Paul Taylor Dance Stages A Work Inspired by Folies Bergère at American Dance Festival
Choreographer Jody Sperling— who has dedicated her craft to making art that rouses audiences to battling climate change— had drawn from her studies of Loie Fuller’s work at the Folies Bergère that some credit as a breakthrough to contemporary dance experiments since. Performing Sperling’s work Claire de Lune, dancer Emmy Wildermuth gracefully flaps the oversized wings of her costume evoking clouds billowing in moonlight. In this performance David Ferri’s lighting effects provoke quiet gasps of appreciation all around us.
Classic Paul Taylor Choreography— Byzantium
Based on a Yeats poem as a launch point— or poems— that are interpreted widely to be about mortaility and death— Byzantium is the work of the evening that hews most closely to a narrative structure. Curiously, the new music gives the work a film noir feel. For this writer, the storyline eludes, and the program notes of named roles in each dance made for more muddle.
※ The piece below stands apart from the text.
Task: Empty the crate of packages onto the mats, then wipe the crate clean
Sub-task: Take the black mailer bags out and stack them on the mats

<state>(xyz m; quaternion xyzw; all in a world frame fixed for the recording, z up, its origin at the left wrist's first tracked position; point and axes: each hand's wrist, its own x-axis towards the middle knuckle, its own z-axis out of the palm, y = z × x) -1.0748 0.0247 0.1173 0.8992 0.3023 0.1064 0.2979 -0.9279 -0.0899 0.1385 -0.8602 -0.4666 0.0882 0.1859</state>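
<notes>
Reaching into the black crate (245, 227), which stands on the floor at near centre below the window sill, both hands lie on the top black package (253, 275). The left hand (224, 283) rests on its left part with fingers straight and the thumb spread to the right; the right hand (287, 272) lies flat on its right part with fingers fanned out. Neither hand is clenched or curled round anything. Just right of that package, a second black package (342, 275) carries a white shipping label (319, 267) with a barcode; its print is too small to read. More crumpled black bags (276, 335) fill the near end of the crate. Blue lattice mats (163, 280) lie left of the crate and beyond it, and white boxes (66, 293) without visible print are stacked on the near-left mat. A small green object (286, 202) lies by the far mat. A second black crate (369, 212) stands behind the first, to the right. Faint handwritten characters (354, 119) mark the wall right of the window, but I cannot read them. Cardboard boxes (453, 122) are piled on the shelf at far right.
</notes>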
That said, the choreography continues to give us a chance to admire the dancers’ power. It feels Olympian through and through.
Robert Battle's UNDER THE RHYTHM Is A Send-Off With Joy
After the breathtaking opener by Tanowitz, you too might be thinking it is a very high bar to meet, and a difficult act to follow. How delicious that Resident Choreographer Robert Battle meets the challenge and lets us leave the hall with a lilt in our step.
A mélange of music melds spirituals with jazz. In black bowlers and spats the dancers remind of Charlie Chaplin multiplied many times over. Battle seems, like Chaplin, to want us to keep smiling. He serves us splits in the air and splits on the floor, fast synching moves to a jazzy horn, and a duo donning red costumes who spiral off into animating a scat singing soundscape. It is rehearsed and programmed but channeling the improv spirit of scat that is joy exponential.
Under the Rhythm is FUN, FUN, FUN and a high note to send us home.
HIGHLY RECOMMENDED
For more information visit the American Dance Festival and Paul Taylor Dance websites.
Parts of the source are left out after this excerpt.